Evidenciamos a ação dos chamados movimentos populares que caracterizam uma anomia emergente, por meio do fortalecimento da capacidade de mobilização e organização das lutas populares, ao ponto de oferecerem propostas concretas de democracia da sociedade e alternativas para o estabelecimento de um poder popular. Entendemos que aqui se encontra uma importante fonte de ação política e de exercício do direito, constituído sobre o pluralismo jurídico, que necessariamente passa por uma compreensão sociológica da realidade jurídica e social por parte do profissional do direito.

Por isso, amarrando as considerações e reflexões tecidas até o momento, apontamos para a necessidade da eclosão de um novo paradigma jurídico, que  esteja presente na formação do profissional do direito adequado às necessidades do real. Um paradigma calcado na construção e reconhecimento de um pluralismo participativo e democrático, capaz de perceber a emergência de novos direitos nascidos dos movimentos sociais populares. Tais profissionais, verdadeiramente comprometidos com a eficácia real das leis por meio de sua legitimidade, contribuirão para a legitimação de novos sujeitos de direito, democratizando os diferentes espaços sociais e favorecendo a busca por formas alternativas de resoluções de conflitos que fortaleçam a sociedade civil e a construção da verdadeira cidadania. Como explicita Antonio Carlos Wolkmer,

Este pluralismo ampliado e de novo tipo, além de possuir certos pressupostos fundantes de existência  material e formal, encontra  a força de sua legitimidade nas práticas sociais de cidadanias insurgentes e participativas. Tais cidadanias são, por sua vez, fontes autênticas de nova forma de produção dos direitos, direitos relacionados à justa satisfação das necessidades desejadas. (Wolkmer, 2001, p. 347)
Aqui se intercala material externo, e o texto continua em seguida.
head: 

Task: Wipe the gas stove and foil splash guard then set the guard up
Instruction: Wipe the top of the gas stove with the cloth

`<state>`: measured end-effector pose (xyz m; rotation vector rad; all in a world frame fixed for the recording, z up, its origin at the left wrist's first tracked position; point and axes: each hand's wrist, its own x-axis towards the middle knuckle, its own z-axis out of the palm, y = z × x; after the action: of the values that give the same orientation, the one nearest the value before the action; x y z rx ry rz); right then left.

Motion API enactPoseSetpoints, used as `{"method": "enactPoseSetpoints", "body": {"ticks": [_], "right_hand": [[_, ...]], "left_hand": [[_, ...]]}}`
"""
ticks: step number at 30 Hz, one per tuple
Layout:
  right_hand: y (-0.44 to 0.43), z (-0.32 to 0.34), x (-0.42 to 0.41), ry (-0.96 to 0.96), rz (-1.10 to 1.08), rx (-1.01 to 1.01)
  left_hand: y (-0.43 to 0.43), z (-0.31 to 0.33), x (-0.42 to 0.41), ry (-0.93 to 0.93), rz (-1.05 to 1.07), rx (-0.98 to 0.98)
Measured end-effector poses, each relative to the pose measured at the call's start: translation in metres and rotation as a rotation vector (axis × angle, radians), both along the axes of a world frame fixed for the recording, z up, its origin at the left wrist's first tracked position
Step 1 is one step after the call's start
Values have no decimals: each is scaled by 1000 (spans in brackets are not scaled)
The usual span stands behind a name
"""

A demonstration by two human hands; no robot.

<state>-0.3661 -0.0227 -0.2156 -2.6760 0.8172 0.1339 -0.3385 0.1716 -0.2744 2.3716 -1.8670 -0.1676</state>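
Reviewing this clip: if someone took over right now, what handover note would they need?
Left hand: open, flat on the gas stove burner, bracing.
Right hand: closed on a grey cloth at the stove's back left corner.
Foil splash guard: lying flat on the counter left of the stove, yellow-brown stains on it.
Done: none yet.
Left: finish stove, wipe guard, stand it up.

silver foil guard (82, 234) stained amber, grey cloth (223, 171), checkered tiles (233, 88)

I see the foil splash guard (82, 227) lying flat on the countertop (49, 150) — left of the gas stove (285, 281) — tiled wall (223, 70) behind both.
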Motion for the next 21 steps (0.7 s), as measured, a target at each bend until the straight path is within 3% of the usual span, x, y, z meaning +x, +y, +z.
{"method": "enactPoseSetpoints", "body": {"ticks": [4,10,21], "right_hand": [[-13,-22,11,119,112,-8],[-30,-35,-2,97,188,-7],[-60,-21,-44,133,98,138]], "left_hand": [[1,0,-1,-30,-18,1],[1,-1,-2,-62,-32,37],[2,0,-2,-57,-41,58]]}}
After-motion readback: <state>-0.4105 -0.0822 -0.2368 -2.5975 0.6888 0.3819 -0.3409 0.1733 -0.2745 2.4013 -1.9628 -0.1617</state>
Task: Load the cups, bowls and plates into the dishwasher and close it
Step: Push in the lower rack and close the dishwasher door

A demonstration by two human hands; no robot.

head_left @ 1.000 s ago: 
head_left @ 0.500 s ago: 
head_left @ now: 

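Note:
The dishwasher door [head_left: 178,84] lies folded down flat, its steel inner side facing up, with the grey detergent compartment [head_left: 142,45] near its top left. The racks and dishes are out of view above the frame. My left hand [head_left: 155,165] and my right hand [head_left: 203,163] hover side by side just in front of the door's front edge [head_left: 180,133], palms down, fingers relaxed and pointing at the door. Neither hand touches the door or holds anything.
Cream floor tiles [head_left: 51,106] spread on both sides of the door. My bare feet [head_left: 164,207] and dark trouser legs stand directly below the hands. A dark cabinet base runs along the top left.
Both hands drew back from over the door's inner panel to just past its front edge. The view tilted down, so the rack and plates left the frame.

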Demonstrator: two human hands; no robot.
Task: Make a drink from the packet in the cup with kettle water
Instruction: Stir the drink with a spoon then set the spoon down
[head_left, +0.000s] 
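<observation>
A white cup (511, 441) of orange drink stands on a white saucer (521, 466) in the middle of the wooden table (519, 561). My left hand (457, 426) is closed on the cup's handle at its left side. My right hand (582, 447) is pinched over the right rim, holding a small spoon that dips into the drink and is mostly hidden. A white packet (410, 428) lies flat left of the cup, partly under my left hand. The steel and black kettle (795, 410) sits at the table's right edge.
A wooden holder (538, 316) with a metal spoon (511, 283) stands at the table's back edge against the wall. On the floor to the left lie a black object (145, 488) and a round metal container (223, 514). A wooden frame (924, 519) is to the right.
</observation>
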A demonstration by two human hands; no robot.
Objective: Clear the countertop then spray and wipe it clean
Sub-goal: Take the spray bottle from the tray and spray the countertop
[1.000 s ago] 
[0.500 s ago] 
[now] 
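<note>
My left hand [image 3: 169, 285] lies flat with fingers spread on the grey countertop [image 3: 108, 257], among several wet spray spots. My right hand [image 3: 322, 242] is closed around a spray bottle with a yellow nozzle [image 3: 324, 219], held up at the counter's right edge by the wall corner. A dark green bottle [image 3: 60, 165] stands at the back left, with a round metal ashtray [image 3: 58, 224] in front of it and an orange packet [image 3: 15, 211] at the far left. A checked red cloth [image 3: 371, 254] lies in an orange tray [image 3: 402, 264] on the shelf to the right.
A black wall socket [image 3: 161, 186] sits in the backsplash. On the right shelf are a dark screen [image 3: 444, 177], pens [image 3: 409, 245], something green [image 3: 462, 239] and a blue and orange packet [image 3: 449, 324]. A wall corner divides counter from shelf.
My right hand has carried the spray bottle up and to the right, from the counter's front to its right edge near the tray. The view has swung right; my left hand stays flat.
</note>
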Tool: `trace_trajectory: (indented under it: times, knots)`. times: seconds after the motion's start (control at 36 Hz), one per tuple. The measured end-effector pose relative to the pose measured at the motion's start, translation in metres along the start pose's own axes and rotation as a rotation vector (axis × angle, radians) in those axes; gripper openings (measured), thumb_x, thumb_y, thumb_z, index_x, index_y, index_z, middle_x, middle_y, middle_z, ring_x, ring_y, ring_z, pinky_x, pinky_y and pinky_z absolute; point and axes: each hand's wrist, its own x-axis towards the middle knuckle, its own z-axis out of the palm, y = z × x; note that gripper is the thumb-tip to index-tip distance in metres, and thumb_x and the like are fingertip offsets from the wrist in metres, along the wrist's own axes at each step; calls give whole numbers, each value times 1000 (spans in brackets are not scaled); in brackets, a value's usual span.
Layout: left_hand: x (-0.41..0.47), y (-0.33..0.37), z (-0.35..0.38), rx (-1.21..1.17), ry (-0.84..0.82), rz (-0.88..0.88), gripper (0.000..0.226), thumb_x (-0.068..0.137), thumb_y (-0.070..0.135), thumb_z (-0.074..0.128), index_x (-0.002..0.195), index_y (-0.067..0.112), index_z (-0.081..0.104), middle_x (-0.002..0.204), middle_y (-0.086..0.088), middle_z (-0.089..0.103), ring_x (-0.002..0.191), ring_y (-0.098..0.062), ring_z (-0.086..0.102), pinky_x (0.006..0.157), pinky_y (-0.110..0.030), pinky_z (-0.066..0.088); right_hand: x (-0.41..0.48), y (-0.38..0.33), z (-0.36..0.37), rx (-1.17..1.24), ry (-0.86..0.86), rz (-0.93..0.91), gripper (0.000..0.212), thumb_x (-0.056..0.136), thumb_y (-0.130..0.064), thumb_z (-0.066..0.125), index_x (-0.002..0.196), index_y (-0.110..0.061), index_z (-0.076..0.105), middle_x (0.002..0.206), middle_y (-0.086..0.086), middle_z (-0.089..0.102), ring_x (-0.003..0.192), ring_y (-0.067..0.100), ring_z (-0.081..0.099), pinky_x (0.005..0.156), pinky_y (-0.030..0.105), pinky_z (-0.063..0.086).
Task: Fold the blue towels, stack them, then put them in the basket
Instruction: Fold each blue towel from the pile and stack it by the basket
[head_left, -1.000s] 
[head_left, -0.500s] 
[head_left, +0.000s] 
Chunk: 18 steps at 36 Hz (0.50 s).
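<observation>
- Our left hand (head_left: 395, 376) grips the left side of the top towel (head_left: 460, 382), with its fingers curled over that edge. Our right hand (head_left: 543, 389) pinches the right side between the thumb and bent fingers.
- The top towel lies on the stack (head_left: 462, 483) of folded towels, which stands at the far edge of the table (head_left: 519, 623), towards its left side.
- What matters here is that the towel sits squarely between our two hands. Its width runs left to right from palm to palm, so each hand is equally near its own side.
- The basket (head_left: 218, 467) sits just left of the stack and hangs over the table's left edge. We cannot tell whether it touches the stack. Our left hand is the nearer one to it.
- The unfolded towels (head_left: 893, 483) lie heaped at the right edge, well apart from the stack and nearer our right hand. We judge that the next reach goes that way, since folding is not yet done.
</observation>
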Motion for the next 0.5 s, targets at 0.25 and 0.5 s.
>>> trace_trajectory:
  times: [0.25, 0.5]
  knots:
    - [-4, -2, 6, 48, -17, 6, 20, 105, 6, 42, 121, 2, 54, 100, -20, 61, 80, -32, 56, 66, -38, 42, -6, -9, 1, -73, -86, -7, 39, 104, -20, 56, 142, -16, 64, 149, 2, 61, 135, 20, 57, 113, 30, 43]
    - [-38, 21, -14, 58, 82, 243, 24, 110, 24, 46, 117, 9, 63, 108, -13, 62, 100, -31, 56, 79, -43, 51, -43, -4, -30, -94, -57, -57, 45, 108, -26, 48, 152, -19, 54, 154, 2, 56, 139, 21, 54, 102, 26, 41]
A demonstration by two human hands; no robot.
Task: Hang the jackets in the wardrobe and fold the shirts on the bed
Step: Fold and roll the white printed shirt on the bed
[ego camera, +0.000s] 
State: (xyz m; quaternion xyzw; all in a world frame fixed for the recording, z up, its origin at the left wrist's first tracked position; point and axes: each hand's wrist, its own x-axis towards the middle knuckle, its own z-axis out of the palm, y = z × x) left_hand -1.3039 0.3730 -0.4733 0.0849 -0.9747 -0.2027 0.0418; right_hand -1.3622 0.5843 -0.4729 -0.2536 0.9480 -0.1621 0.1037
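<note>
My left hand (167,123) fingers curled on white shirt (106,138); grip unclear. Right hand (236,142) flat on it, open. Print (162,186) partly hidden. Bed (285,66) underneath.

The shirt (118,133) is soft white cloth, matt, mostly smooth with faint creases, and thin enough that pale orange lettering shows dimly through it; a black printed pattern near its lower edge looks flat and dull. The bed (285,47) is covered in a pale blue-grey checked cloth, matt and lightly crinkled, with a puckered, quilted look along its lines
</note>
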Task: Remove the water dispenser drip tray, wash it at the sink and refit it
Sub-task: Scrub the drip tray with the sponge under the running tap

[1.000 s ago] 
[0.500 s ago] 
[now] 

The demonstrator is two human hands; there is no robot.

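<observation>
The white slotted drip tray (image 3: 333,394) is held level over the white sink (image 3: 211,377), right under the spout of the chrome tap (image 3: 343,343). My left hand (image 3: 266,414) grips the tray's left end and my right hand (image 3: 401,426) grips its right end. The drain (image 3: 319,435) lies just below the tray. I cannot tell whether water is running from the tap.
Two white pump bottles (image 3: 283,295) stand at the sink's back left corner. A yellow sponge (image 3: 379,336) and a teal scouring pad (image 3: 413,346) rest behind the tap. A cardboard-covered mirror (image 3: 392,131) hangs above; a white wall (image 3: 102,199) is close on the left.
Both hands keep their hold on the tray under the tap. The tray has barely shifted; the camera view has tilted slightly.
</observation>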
O profissional do direito que não estiver afeito a estas percepções e perspectivas estará concorrendo para reproduzir os anacronismos do bacharelismo e as arbitrariedades do tecnicismo, em prejuízo da realização de um ideal de justiça que favoreça uma sociedade igualitária, que sirva a um direito sustentado nas bases sólidas da eficácia social, e não engessado no limitado formalismo das leis.